Some of the well-known systems for creative thinking around planning for the ambiguities of such an opaque long-term future were originally developed in these same sectors, e.g., Shell’s scenario planning originally devised by Pierre Wack (McKie and Cockburn 2000). Nevertheless, to adapt Heskett’s question (2001, 2) quoted in Chapter 1, even if the financial auditing reveals all is functioning efficiently in terms of cost control, revenue generation, and so on, is it also functioning effectively as “future-proofing” us for what we already know is looming in the long term? Table 2.1 in Chapter 2 illustrates this with regard to innovation, but the same concepts may be applied to governance in general. That is the “known” issues governance must address. Aside from the known, there are the known “unknowns” for which we have some solutions with which to react and respond. Then there are “random, chaotic factors” that are insufficiently predictable or novel, unknowable issues: the “unknown unknowns.”

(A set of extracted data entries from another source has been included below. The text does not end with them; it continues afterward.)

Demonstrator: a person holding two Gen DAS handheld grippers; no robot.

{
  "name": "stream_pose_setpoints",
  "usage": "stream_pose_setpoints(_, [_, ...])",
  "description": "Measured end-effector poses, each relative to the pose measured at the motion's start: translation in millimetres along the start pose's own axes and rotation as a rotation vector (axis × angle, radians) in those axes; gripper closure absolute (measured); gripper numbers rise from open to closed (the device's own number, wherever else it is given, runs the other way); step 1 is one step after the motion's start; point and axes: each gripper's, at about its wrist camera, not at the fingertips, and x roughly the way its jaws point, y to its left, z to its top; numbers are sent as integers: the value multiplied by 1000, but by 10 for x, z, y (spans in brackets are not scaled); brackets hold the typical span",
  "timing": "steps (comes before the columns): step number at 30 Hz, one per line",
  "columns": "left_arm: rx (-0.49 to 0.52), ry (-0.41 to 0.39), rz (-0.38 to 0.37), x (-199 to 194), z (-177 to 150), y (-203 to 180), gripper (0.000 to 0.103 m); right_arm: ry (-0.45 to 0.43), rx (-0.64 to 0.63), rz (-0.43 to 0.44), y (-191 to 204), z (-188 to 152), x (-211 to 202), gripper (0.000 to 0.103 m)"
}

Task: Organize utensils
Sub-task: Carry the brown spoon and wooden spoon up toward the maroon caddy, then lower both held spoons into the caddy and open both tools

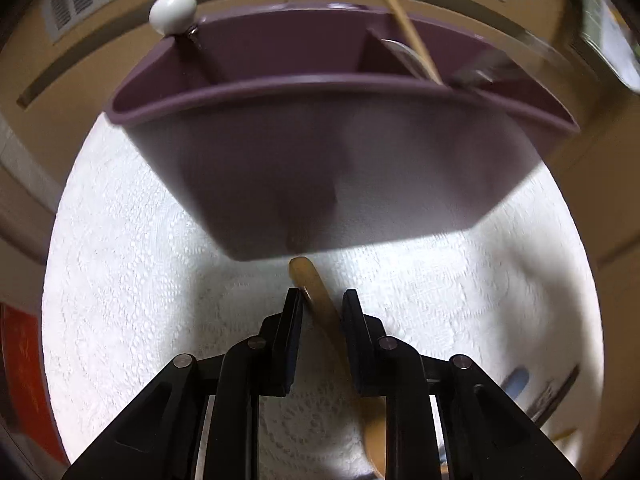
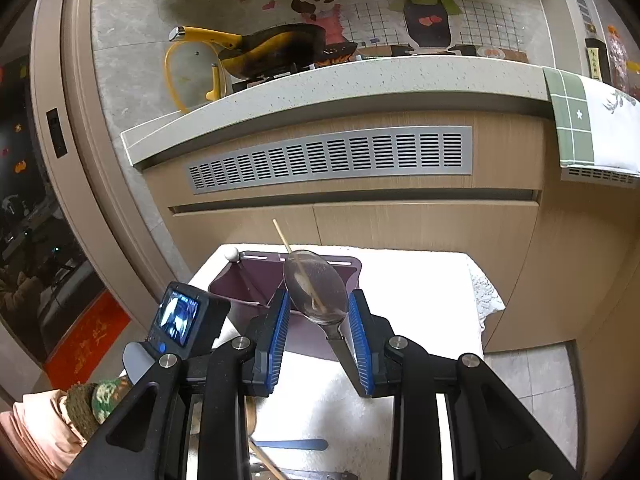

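A purple divided utensil holder [image 1: 320,168] stands on the white lace cloth [image 1: 140,280]; it also shows in the right wrist view [image 2: 240,284]. A chopstick [image 1: 400,12] and a metal utensil lean in its right compartment. My left gripper [image 1: 322,300] is open low over the cloth, with a wooden utensil handle [image 1: 316,284] lying between its fingers, touching the left pad. My right gripper [image 2: 320,312] holds a metal spoon [image 2: 316,286] by its handle against the right pad, bowl up, above the holder. A chopstick [image 2: 286,242] sticks out of the holder behind it.
A white knob [image 1: 173,11] is at the holder's left corner. A blue-handled utensil [image 2: 292,445] and more utensils [image 2: 304,474] lie on the cloth near me. The kitchen counter [image 2: 320,80] with a pan and the cabinet stand behind the table.
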Motion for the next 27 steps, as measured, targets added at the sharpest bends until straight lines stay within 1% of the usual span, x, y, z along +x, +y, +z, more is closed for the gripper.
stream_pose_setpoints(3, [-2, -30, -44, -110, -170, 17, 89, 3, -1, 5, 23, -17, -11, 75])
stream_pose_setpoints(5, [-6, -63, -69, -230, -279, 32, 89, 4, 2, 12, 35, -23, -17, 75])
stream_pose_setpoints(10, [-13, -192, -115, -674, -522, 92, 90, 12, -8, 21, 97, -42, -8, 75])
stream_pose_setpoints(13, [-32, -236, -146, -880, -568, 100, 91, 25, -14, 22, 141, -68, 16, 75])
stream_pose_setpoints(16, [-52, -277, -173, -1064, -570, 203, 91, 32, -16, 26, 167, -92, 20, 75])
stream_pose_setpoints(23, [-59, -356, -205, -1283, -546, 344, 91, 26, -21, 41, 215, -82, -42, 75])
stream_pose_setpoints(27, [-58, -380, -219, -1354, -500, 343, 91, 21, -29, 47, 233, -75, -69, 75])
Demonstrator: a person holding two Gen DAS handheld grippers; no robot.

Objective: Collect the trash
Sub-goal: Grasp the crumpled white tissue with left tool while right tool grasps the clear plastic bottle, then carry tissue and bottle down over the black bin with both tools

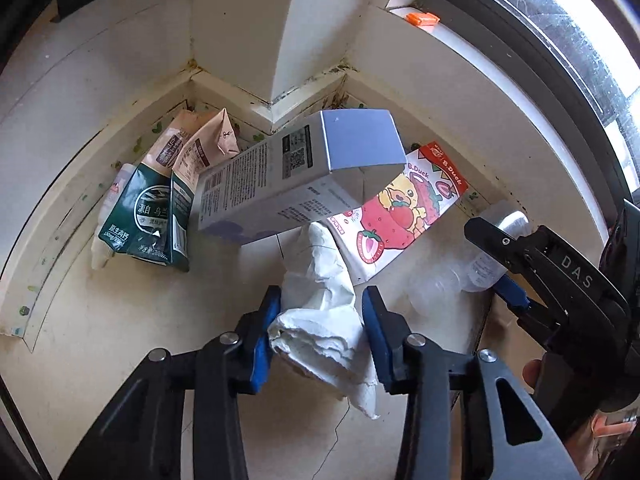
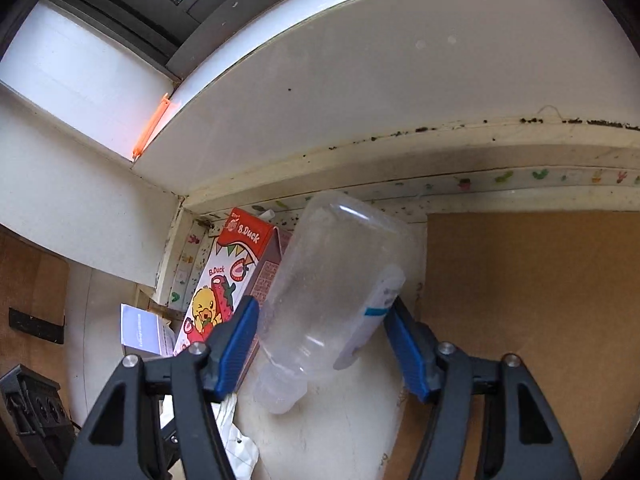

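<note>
Left hand-held gripper [image 1: 318, 330], nearest: blue pads narrowed onto a crumpled white tissue [image 1: 320, 320], both pads touching its sides. Right hand-held gripper [image 2: 324, 344]: jaws wide, straddling a clear plastic bottle [image 2: 332, 300] lying tilted, cap end toward the camera; left pad touching the bottle's side, right pad [image 2: 408, 352] just beside its label, contact there not discernible. Just beyond the tissue, on the pale floor [image 1: 120, 340]: a grey-blue carton [image 1: 296, 176] leaning over a strawberry-and-duck printed carton [image 1: 400, 216]. Beside these, toward the wall corner: a green milk carton [image 1: 152, 216] and a pink carton [image 1: 200, 144], both crushed. Farthest: white skirting board [image 1: 224, 88], projecting wall corner, and a dark-framed window [image 1: 560, 40] with an orange clip [image 1: 422, 19] on its sill.
</note>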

Currently, there are a critical number of such “known unknowns”, i.e., problems we are aware of currently such as climate change, which have proposed solutions that are not agreed globally or even locally in many instances. Other such known unknowns or governance issues that remain unresolved including the agreement on a definitive answer to the question of “what is global or regional best practice in Enforcement of good governance?” The hastily drafted 2002 U.S. Sarbanes-Oxley regime has proved less effective in curbing problems of governance in advanced economies than originally expected. The less hastily drafted EU Action Plan laid out in the 2003 draft from the European Commission on “Modernising Company Law and Enhancing Corporate Governance in the European Union” envisaged four main pillars for corporate governance reform:

   1.   enhancing corporate governance disclosure/reducing information asymmetries;

   2.   strengthening shareholders’ rights;

   3.   increasing the role of nonexecutive directors; and

   4.   coordinating corporate governance efforts of member state.

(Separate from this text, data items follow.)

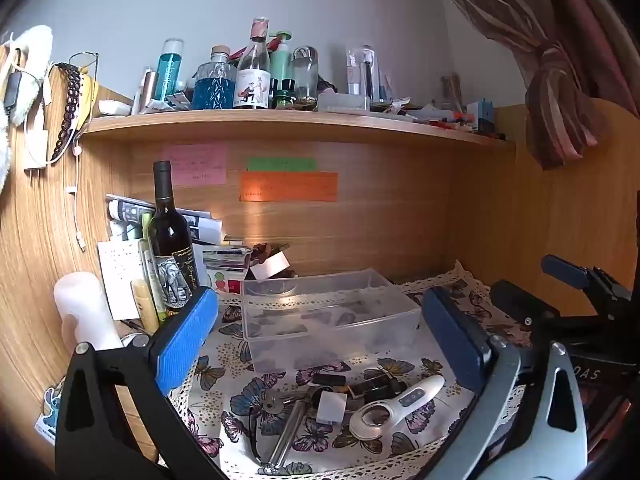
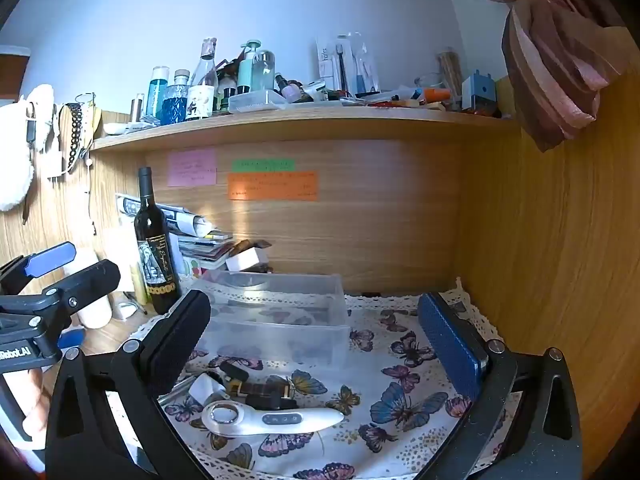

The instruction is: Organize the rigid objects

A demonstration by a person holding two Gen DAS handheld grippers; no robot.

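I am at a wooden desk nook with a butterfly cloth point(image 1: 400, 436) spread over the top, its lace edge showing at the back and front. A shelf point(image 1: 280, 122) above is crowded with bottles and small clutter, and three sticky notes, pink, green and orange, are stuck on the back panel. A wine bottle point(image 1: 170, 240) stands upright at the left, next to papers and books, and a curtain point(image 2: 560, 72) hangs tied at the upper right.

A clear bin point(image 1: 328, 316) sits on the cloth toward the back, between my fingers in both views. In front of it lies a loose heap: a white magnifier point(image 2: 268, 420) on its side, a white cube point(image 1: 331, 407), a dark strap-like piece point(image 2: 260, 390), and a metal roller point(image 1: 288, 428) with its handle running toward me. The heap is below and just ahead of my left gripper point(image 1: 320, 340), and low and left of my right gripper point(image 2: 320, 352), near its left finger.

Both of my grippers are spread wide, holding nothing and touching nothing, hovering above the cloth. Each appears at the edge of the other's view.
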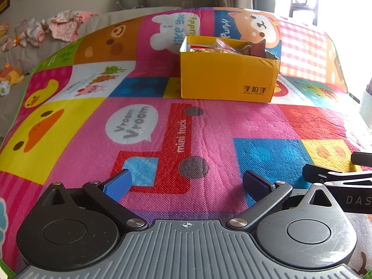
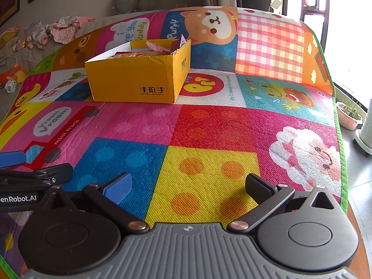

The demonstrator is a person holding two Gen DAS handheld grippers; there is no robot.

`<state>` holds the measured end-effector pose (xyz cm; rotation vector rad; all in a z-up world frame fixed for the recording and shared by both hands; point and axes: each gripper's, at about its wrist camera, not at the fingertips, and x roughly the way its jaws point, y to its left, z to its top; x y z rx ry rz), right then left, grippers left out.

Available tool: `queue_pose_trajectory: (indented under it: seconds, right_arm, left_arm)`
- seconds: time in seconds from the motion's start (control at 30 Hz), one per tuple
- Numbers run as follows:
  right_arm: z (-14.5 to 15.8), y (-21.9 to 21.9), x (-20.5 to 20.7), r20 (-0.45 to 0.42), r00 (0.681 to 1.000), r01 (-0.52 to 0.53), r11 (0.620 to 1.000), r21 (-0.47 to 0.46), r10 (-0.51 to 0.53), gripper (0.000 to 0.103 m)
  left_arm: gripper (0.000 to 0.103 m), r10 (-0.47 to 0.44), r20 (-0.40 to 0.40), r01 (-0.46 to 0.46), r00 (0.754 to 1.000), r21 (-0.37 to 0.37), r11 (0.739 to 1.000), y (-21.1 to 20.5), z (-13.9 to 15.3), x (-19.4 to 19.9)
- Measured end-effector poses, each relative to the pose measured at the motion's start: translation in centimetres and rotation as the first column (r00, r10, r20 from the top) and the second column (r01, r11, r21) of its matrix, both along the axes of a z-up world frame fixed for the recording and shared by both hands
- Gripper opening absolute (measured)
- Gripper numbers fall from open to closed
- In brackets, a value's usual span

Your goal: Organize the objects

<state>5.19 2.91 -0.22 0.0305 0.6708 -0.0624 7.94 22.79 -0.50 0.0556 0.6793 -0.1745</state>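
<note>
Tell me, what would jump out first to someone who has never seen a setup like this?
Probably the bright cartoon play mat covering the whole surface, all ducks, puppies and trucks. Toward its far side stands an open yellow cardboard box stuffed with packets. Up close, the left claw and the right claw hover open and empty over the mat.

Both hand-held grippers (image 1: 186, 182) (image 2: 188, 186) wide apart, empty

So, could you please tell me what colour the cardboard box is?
The cardboard box is yellow with dark lettering, clearest in the right wrist view.
</note>
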Motion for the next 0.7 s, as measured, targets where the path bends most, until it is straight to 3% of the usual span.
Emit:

There is little doubt that these are all worthy in many respects. However, the effectiveness of EU regulations has also been questioned since there still remains considerable variation of focus in the regulatory regime as applied in different countries. Thus, there may be appropriate focus and even governance capability available, but there seems a lack of will to act among leaders.

When looking beyond the EU, these kinds of regulatory measures are premised upon a sophisticated board process and Western-type structures, which are less common in many regions such as Africa.

One of the challenges facing modern corporations in Nigeria may stem from lack of qualifications of corporate board members. According to the Central Bank of Nigeria (2006), many board members may lack the requisite skills and competencies to effectively contribute to leadership of modern corporations.

(Okpara 2011, 188)

The functioning of internal Corporate Governance mechanisms and stakeholders’ roles is still an under-researched area within emerging markets as noted by Ararat et al. (2014, 19). In Chapter 5, by Pomare and Berry on Canadian Higher Education governance, they discuss the gap between internal and external strategic environments and perceived scenarios of staff as stakeholders. Ogunyemi and Nwosu, also comment in Chapter 6, on the need for further development of academic and professional conversations around the character and scope of the internal “organizational footprint” of governance in stakeholder theory. Thus, there are still many matters concerning processes for empowerment, innovation, trust building, and collective capability to be resolved.

The Role of the State

Oberoi (2014) also comments in Chapter 3 “The quality of public governance impinges on the level of law enforcement and extent of corruption.” The nature, role, and functioning of state governance as a scene setting or contextual actor has been questioned in many areas in the EU and beyond as Mickelthwait and Wooldridge remark (2014):

In Brazil and Turkey in recent years, huge numbers of protesters have marched in the streets against the corruption and incompetence of their rulers. In Italy, since 2011, three prime ministers have found themselves defenestrated, and in last year’s national elections, voters awarded the largest share of votes to a party led by a former comedian. In May’s elections for the European Parliament, millions of British, Dutch, and French voters, frustrated with their countries’ political elites, chose to support right-wing nationalist parties—just as legions of Indian voters turned to Narendra Modi during elections this past spring. In November, Americans will trudge to the polls more full of anger than hope.

(Micklethwait and Wooldridge 2014, 1)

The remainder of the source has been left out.